Stephen Paul King (email@example.com)
Thu, 06 May 1999 14:40:19 GMT
On Wed, 5 May 1999 21:37:26 -0700, " r e s" <XXrs.firstname.lastname@example.org>
>Sometimes it's hard to see the simple "intuitive meaning"
>of Fisher information in spite of (or because of?) the
>increasing mathematical interest in it.
>Here is a sketch in heuristic terms:
>Suppose that an observation x has a probability density
>parameterized by c, viz., p(x|c). (Let's look at the
>case of 1-dimensional c, and note that the following
>easily generalizes to higher dimensions.)
>After x is observed, one may ask "what value(s) of c
>would assign the greatest probability density p(x|c)
>to the actual x that has been observed?" This naturally
>leads one to consider the shape of p(x|c), or (as it
>turns out to be more convenient) of ln p(x|c), as a
>function of c for the fixed observed x. Thus ln p(x|c)
>is a curve in the parameter space of c, and one is
>interested in where are its peaks (i.e. the values of c
>that maximize ln p(x|c)), and how "sharply peaked" is
>the curve. The sharper is ln p(x|c), i.e. the greater
>the curvature wrt c, the greater is the "information
>about c" provided by the observation x. Greater
>curvature of log p(x|c) wrt c means that more
>information about c is conveyed by x, because the
>"most likely" values of c are thereby more sharply
>Now the curvature (wrt c) of ln p(x|c) is -@@ ln p(x|c),
>where @ denotes derivative wrt c. This is sometimes
>called the "observed information" about c provided by the
>given observation x. The Fisher information is now the
>sampling average of this, namely I(c)=E[-@@ ln p(x|c)].
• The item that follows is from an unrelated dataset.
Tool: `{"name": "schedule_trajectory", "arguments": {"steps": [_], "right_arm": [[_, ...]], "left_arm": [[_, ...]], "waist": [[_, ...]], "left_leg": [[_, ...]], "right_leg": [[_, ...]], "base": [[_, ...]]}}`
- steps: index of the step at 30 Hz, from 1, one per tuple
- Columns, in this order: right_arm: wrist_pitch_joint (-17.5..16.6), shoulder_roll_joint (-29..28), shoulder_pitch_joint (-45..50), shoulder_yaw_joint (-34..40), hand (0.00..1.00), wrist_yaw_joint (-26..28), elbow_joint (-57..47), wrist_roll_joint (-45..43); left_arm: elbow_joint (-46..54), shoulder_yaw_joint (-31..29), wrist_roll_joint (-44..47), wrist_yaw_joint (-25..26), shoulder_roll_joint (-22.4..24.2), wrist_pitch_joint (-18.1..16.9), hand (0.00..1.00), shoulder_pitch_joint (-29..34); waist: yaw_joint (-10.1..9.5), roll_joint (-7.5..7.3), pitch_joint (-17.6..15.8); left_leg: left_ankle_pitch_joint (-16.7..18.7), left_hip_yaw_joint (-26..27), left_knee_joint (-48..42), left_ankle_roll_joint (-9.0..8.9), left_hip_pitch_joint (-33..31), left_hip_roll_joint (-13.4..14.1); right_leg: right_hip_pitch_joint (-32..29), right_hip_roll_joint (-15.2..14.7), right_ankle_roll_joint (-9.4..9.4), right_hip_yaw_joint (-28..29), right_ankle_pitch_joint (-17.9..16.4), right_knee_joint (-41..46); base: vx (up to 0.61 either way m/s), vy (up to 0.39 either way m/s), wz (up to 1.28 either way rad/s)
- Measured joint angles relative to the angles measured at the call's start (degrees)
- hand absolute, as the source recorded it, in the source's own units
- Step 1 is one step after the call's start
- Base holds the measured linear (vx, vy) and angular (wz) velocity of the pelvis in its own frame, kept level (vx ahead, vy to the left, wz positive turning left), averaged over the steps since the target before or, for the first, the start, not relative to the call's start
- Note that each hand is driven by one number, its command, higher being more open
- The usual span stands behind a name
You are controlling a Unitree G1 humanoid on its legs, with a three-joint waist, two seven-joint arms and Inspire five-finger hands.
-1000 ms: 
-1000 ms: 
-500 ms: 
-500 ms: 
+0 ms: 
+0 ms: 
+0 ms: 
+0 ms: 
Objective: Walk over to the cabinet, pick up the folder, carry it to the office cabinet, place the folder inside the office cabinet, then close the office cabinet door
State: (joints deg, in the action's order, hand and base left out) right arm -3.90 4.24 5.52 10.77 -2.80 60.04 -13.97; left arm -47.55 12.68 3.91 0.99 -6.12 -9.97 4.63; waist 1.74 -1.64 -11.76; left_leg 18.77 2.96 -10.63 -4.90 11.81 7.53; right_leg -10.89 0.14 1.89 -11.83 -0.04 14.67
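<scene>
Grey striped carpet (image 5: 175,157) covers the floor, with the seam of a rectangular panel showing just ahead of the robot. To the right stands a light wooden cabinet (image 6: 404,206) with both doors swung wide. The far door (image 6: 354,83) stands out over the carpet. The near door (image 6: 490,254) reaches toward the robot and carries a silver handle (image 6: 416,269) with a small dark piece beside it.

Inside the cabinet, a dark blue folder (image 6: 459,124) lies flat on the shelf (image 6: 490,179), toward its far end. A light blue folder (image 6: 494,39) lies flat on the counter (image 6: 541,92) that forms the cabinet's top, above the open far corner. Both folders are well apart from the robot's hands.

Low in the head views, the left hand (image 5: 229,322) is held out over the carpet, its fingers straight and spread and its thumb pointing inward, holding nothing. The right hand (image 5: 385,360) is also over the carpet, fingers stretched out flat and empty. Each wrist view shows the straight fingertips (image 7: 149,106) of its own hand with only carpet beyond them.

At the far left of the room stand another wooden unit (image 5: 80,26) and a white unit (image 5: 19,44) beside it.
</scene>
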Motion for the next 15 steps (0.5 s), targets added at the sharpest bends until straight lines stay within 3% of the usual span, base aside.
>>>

>It's also interesting to notice that ln p(x|c) expanded
>about a maximum at, say c0, is
>ln p(x|c) = ln p(x|c0) - (1/2)I(c0)(c-c0)^2 + ...
>p(x|c) = p(x|c0)*exp[-(1/2)I(c0)(c-c0)^2 + ...]
>which, to a Bayesian, opens a door in some circumstances
>for approximating the posterior distribution of c given x
>as Normal with mean E(c|x)=c0, variance var(c|x)=1/I(c0).
>E[-@@ ln p(x|c)] = var[@ ln p(x|c)] = E[(@ ln p(x|c))^2]
>where the expectation E and variance var are wrt the
>sampling distribution p(x|c).
> r e s (Spam-block=XX)
>Stephen Paul King <email@example.com> wrote ...
>> firstname.lastname@example.org (Stephen Paul King) wrote:
>> I have assembled a link page on Fisher information and have a
>> definition: "The Fisher Information about a parameter is defined to
>> be \theta the expectation of the second derivative of the
>> But I am still needing an intuitive grasp of that it means. :)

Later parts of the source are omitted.